Recently we had a call from a builder complaining that their roof sheathing was buckling, causing a telegraphing effect through their roofing shingles. Concerned about the structural efficacy of the roof, they asked us to take a look. The builder and dealer thought it was a number of problems with the roofing panels themselves but, on closer inspection, we discovered that installation issues were the real culprit.
This 3,200-foot home has:
- A 2×6 conventionally-framed roof at a 10:12 pitch with rafters spaced 24” on-center.
- Roof sheathing panels are 7/16 category OSB with a 24/16 span rating, Exposure 1.
- Spacer-type edge-support clips were placed between panels along the 8-foot panel edge.
Notice in the photo on the right how the roof sheathing panel 4-foot edges telegraph though the shingles. There was no evidence of moisture trapped under the shingles and the presence of adequate ventilation points to installation issues.
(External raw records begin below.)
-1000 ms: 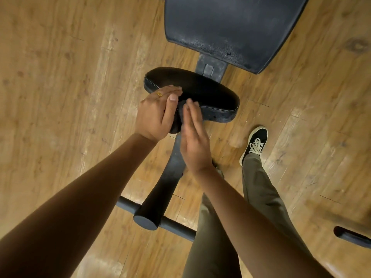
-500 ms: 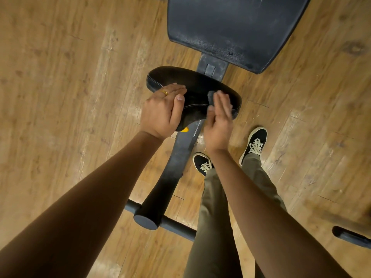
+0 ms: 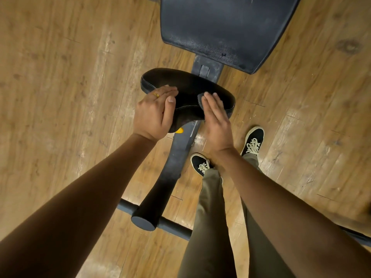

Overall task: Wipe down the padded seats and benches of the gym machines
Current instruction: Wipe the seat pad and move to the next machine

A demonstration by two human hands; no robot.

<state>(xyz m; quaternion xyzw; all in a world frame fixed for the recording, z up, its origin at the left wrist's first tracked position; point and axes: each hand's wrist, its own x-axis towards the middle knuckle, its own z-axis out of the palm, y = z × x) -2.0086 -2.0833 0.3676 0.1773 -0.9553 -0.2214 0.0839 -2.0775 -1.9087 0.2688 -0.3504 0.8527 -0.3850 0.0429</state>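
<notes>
At the scene's centre, the left hand (image 3: 154,114) grips the small seat pad (image 3: 186,87) by its near-left edge, fingers curled; the right hand (image 3: 216,118), fingers straight, presses a dark cloth (image 3: 200,100) onto its right end. Pinned only by pressure, the cloth could slide free.

Light: warm, even indoor illumination, moderately bright, falling from above to judge by the floor reflections.
Glare: pale shiny patches on the wooden floor (image 3: 60,97), strongest just beside the black frame post (image 3: 176,157) and along the lower left edge.
Shadows: soft and faint under the equipment.
Dark zones: small seat pad (image 3: 190,87) nearly black, stitching barely readable; large bench pad (image 3: 220,23) carries a dull grey sheen.
Focus: centre sharp; left forearm (image 3: 80,197) and right forearm (image 3: 291,207) soft near the lens.
Distortion: wide-angle, with floorboards bowing toward the edges and the forearms oversized at the lower corners.
</notes>
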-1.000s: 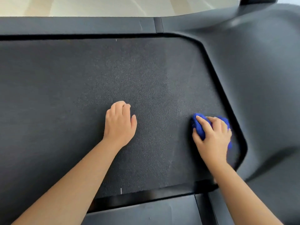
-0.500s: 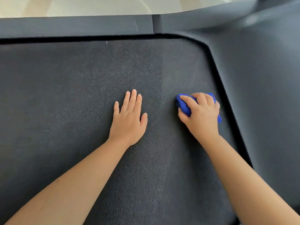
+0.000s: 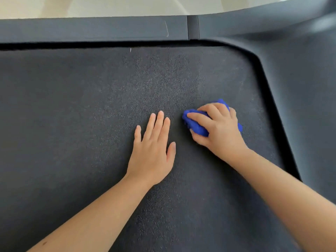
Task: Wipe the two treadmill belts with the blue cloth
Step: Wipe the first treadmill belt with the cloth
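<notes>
- Gripping the bunched blue cloth (image 3: pixel 197 127), the right hand (image 3: pixel 221 131) presses it onto the treadmill belt (image 3: pixel 91 115), with its fingers (image 3: pixel 200 118) curled over the top.
- Cloth sits on the right part of the belt, near the curved edge of the dark plastic cover (image 3: pixel 300 88), not touching it.
- Left hand (image 3: pixel 151 153) lies flat on the belt just beside the cloth, palm down, fingers straight and close together, thumb out.
- Grey side rail (image 3: pixel 91 29) runs along the far edge, with pale floor (image 3: pixel 109 6) beyond.
</notes>
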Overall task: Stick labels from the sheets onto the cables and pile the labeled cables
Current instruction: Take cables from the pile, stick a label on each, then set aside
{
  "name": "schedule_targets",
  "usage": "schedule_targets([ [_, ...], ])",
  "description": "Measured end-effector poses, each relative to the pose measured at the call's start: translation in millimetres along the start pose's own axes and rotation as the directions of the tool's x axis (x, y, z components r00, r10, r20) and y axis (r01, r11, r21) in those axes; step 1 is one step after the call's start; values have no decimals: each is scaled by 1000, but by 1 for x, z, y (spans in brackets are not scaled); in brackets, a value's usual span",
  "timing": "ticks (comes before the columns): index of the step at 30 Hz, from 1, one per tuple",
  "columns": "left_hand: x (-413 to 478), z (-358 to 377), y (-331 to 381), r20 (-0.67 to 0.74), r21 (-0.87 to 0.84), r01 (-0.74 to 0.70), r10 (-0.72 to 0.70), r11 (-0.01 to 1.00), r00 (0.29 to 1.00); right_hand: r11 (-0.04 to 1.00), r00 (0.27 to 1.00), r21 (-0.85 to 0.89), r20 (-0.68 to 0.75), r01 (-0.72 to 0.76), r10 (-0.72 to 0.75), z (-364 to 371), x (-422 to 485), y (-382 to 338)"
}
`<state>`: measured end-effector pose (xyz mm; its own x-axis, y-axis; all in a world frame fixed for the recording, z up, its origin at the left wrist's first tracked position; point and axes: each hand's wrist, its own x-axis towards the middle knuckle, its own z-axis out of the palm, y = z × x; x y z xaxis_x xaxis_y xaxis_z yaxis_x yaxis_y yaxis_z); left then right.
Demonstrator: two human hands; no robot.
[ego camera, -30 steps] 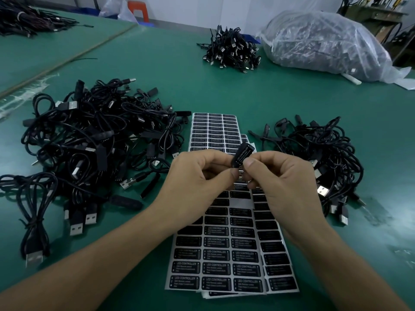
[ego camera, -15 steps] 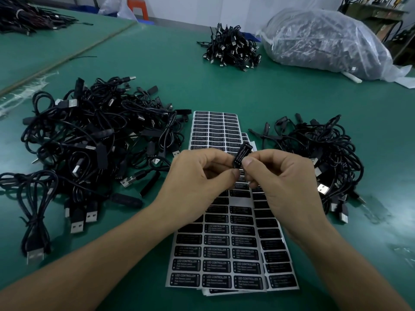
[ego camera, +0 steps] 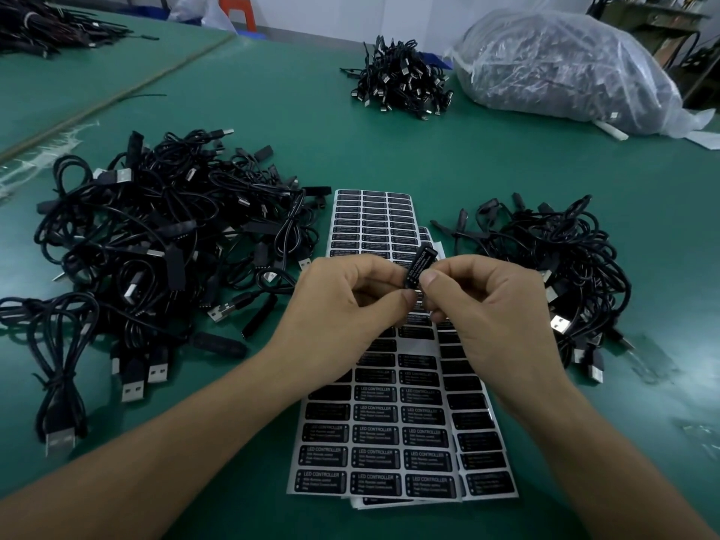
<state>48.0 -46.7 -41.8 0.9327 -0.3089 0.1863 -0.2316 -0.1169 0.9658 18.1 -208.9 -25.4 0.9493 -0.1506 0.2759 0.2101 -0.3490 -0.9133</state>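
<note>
Right over the middle of the label sheets (ego camera: 374, 434), both hands meet on one small black plug piece (ego camera: 424, 254) of a cable, with a label (ego camera: 416, 268) reading LED CONTROLLER on its face. The left hand (ego camera: 343, 309) pinches the lower end with thumb and forefinger, and the right hand (ego camera: 491, 309) pinches it from the other side, thumbs nearly touching. Its long axis is tilted: low end down between the thumbs, top end leaning up and to the right, poking out above the fingers. So it sits dead between the two hands, neither really nearer. A big tangled heap (ego camera: 156, 247) of cables lies off to the left and a smaller heap (ego camera: 565, 274) sits just right of the sheets. My guess is the smaller one takes the finished ones, and the right hand is nearer it, but I can't say for sure. Hard to see: the cord itself is hidden behind the hands, the low end is buried under the thumbs, and I can't tell whether the label is fully pressed down.
</note>
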Motion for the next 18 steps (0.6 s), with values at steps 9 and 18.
schedule_targets([
  [9,0,-1,1,14,-13,7,-7,1000,1000,1000,1000,-4,7,-4,4,0,0,0],
  [18,0,0,3,25,-47,37,-36,998,999,999,1000,-35,1,8,-8,0,0,0],
])
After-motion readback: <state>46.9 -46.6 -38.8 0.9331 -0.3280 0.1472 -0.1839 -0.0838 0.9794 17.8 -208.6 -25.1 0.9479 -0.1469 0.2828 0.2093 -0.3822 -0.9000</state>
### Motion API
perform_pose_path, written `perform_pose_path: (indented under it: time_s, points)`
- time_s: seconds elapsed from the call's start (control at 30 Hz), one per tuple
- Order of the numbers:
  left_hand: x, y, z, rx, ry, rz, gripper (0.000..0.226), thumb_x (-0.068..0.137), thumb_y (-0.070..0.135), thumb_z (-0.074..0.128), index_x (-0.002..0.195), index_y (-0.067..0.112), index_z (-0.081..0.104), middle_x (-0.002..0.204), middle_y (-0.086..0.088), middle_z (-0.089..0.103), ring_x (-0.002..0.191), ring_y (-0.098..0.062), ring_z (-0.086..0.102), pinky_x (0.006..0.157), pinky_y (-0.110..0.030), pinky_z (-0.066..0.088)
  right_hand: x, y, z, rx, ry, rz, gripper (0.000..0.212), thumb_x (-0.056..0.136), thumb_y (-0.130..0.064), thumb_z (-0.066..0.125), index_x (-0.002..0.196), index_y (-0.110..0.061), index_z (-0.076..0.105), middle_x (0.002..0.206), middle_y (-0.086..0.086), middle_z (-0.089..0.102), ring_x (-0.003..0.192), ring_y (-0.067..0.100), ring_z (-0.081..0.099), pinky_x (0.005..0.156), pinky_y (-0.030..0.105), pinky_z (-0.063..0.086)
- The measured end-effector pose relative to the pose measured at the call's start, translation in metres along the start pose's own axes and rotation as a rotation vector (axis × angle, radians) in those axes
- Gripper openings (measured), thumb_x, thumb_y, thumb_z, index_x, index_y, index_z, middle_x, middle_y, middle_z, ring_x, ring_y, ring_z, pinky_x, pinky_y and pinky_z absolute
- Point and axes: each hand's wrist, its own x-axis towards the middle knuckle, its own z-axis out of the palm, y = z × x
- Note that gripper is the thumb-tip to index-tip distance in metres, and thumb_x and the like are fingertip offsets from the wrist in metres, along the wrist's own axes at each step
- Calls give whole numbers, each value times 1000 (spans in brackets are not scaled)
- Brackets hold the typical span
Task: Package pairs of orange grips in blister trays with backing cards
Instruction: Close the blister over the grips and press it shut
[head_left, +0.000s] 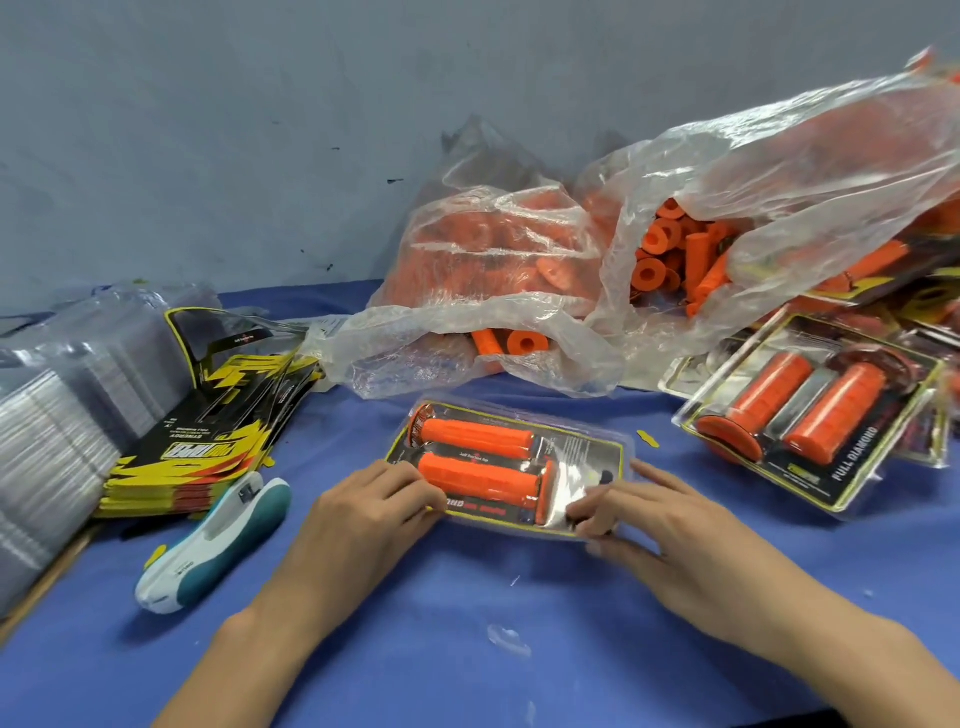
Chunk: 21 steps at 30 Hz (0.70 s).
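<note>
Lying flat on the blue counter (467, 649), near the middle, was a clear blister tray (511, 470) with a black and yellow card inside and two orange grips (480, 460) side by side, one behind the other. The left hand (363, 512) rested on the left end of the tray; its fingers (410, 480) were close together and lightly bent, touching the nearer grip and the tray edge. The right hand (654, 525) was at the right end; its fingers (587, 512) were curled and seemed to pinch the tray's near right corner, with the thumb under the edge and one finger stretched along the right side.

To the left stood a stack of empty clear trays (57, 415), and beside it a tilted pile of printed cards (208, 431). A white and teal stapler (218, 540) lay just in front of the cards. Behind the tray, two thin plastic bags (649, 249) held many loose orange grips, some of them spilling out at the open mouths. At the right lay finished packs (810, 415), the top one showing two grips and the words FULL DIAMOND.
</note>
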Motion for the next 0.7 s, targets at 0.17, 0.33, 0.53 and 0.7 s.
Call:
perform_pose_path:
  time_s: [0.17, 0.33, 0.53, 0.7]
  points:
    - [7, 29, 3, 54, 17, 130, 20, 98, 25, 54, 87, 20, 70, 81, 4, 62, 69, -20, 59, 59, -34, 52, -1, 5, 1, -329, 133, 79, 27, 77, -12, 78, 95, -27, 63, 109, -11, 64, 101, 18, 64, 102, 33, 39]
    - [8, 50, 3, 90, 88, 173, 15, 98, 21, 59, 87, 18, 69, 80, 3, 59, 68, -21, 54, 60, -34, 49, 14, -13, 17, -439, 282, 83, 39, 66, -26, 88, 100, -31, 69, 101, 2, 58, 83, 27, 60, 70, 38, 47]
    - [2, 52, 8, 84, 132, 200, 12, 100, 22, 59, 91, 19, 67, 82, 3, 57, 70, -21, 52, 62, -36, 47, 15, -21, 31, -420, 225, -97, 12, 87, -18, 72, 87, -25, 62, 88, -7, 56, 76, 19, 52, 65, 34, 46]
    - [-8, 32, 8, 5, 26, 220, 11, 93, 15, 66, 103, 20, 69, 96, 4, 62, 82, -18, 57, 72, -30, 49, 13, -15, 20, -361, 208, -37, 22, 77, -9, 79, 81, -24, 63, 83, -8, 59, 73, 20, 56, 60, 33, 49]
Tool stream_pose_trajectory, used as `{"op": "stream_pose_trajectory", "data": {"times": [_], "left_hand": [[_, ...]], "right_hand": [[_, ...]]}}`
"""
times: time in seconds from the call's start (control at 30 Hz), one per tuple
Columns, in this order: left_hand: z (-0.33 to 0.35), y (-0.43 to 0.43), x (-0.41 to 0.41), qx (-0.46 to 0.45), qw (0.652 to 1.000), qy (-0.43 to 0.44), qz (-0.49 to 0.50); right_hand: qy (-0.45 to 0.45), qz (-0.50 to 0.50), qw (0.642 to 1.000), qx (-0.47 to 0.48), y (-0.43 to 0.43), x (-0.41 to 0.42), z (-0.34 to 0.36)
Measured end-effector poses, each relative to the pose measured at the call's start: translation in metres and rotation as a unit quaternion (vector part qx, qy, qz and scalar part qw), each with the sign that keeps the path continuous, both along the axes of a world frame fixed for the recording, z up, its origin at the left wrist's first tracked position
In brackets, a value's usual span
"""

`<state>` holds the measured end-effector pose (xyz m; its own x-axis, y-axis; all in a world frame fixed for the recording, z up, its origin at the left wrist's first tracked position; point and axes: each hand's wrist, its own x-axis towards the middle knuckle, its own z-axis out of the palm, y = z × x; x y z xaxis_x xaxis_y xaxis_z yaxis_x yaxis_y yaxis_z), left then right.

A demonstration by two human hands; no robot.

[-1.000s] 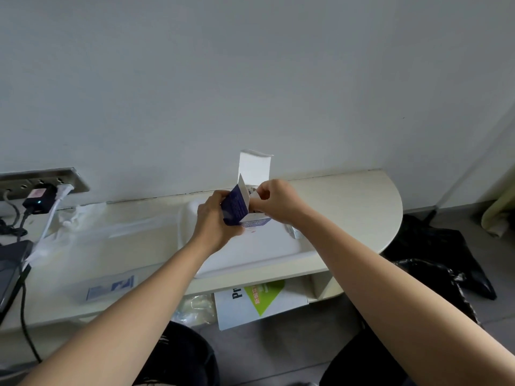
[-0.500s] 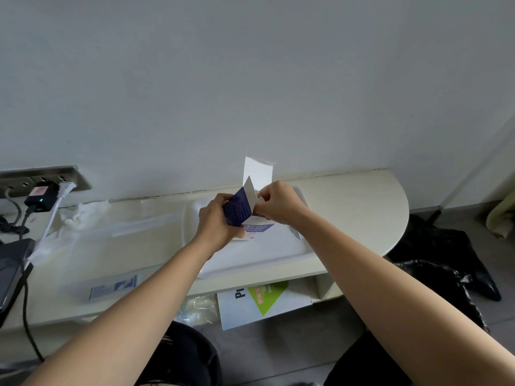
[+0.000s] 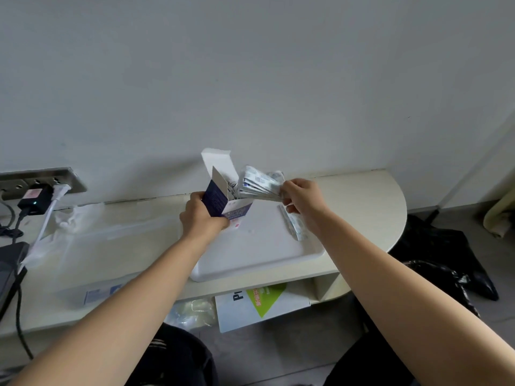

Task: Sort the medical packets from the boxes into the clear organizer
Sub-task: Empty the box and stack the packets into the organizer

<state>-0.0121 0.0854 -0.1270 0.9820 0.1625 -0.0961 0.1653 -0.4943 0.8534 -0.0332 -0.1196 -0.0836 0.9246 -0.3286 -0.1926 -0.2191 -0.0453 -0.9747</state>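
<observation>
My left hand grips a small blue-and-white box with its top flap standing open, held above a white tray on the cream table. Just right of the box mouth, my right hand pinches a fanned stack of white medical packets; their left ends are still at the box opening. More packets lie along the tray's right side, partly behind my right forearm. A clear plastic organizer lies left of the tray on the table; its compartments are hard to make out.
A wall socket strip with a black adapter and cables sits at the far left, beside a dark device. A blue-labelled packet lies near the table's front. On the shelf underneath is a white and green box. Black bags lie on the floor, right.
My right hand has pulled a stack of packets up and rightward out of the box, where before it was at the box's opening. My left hand still holds the box.
</observation>
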Motion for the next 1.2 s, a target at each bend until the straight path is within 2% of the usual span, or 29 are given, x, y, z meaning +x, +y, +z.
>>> {"op": "stream_pose_trajectory", "data": {"times": [0.13,0.3,0.43,0.6,0.7,0.77,0.83,0.93,1.0,1.07,1.13,1.2], "left_hand": [[-0.002,-0.001,0.0,-0.002,0.999,-0.018,0.028],[0.002,-0.003,0.0,-0.062,0.994,-0.064,0.067],[0.012,-0.006,-0.001,-0.12,0.984,-0.119,0.064],[0.016,-0.007,0.001,-0.166,0.976,-0.138,0.022],[0.018,-0.011,-0.005,-0.178,0.975,-0.132,-0.024],[0.017,-0.014,-0.009,-0.177,0.975,-0.123,-0.058],[0.014,-0.019,-0.011,-0.191,0.972,-0.098,-0.094],[0.014,-0.035,-0.017,-0.202,0.967,-0.05,-0.145],[0.016,-0.048,-0.021,-0.169,0.965,-0.035,-0.196],[0.018,-0.06,-0.022,-0.155,0.96,-0.026,-0.23],[0.015,-0.07,-0.019,-0.126,0.96,-0.022,-0.247],[0.01,-0.074,-0.014,-0.031,0.967,-0.019,-0.253]], "right_hand": [[0.041,-0.05,0.994,0.093,-0.01,-0.003,-0.019],[0.096,-0.067,0.991,0.069,-0.025,-0.006,-0.034],[0.152,0.026,0.988,0.006,-0.019,-0.014,-0.036],[0.174,0.146,0.971,-0.08,0.007,-0.022,-0.049],[0.155,0.173,0.962,-0.142,0.009,-0.023,-0.05],[0.104,0.144,0.966,-0.186,0.002,-0.022,-0.045],[0.017,0.109,0.981,-0.157,-0.012,-0.02,-0.04],[-0.077,0.169,0.979,-0.083,-0.03,-0.024,-0.03],[-0.076,0.22,0.968,-0.093,-0.038,-0.027,-0.022],[-0.064,0.227,0.966,-0.105,-0.045,-0.029,-0.02],[-0.058,0.193,0.974,-0.1,-0.055,-0.03,-0.022],[-0.054,0.108,0.987,-0.106,-0.066,-0.03,-0.027]]}}
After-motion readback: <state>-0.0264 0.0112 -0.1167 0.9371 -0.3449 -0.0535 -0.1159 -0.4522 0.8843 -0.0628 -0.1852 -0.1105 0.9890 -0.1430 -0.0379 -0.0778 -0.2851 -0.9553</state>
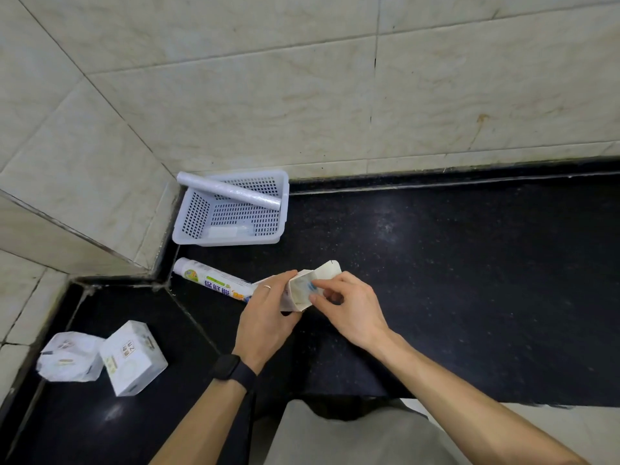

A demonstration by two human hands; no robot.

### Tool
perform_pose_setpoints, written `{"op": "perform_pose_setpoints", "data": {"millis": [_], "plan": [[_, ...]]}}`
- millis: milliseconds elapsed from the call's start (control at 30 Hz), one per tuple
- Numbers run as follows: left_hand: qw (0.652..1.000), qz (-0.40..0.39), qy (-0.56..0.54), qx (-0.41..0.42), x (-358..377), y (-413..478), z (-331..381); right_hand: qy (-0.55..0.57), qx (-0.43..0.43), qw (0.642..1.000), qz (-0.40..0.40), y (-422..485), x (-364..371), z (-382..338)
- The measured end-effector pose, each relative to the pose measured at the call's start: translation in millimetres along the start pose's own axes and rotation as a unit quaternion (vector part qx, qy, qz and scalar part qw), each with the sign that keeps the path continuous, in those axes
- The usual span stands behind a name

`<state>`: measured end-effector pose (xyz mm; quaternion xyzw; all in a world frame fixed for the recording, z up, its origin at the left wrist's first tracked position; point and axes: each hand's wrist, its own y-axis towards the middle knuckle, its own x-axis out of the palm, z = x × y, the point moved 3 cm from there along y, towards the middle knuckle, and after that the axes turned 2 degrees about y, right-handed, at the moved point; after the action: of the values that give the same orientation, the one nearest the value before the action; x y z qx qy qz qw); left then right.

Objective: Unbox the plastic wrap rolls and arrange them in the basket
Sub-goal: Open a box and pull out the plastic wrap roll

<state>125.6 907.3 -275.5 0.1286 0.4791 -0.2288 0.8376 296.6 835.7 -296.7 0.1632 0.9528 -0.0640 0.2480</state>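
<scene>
Cartons of white card, two of them, are lying at the far left on the black speckled surface, and I cannot tell whether they are full. Further right, the pale perforated plastic basket is sitting in the tiled corner with one bare, glossy roll leaning across its rim. Just below it, a printed roll is lying on the surface. The left hand is wrapping around a long box, whose end flap is standing open. The right hand is pinching with fingertips at the roll end inside the mouth. To do this well, the left hand should be gripping lightly, because thin card crushes easily, while the right is drawing the smooth cylinder straight along the box.
</scene>
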Motion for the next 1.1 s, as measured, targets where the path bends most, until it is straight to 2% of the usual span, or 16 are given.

The framer used 2” nails to install the roof sheathing with 5” to 8” o.c. spacing. While there is no provision for use of 2” nails in the International Residential Code, the ICC-ES Evaluation Report ESR-1539 from the International Staple, Nail and Tool Association does allow for a 0.099” diameter, 2-1/4” long deformed-shank nail, with a recommended nail spacing of 3” o.c. along panel edges, and 6” o.c. at intermediate supports. Proper fasteners and spacing is necessary to keep sheathing flat and provide the holding power in a high wind event.
Not only were undersized nails used which weren’t properly spaced but, in many instances, the first nails were more than the recommended 3/8” from panel edges. Several nails had missed the roof framing altogether, which resulted in lifting panels. You have to hit something for the fastener to hold the panel in place.
Always refer to your manufacturer’s instructions for fastener patters and spacing. Use the right fasteners for the job and ensure that all fasteners hit their mark. Inspect the framing before installing the shingles to prevent expensive callbacks.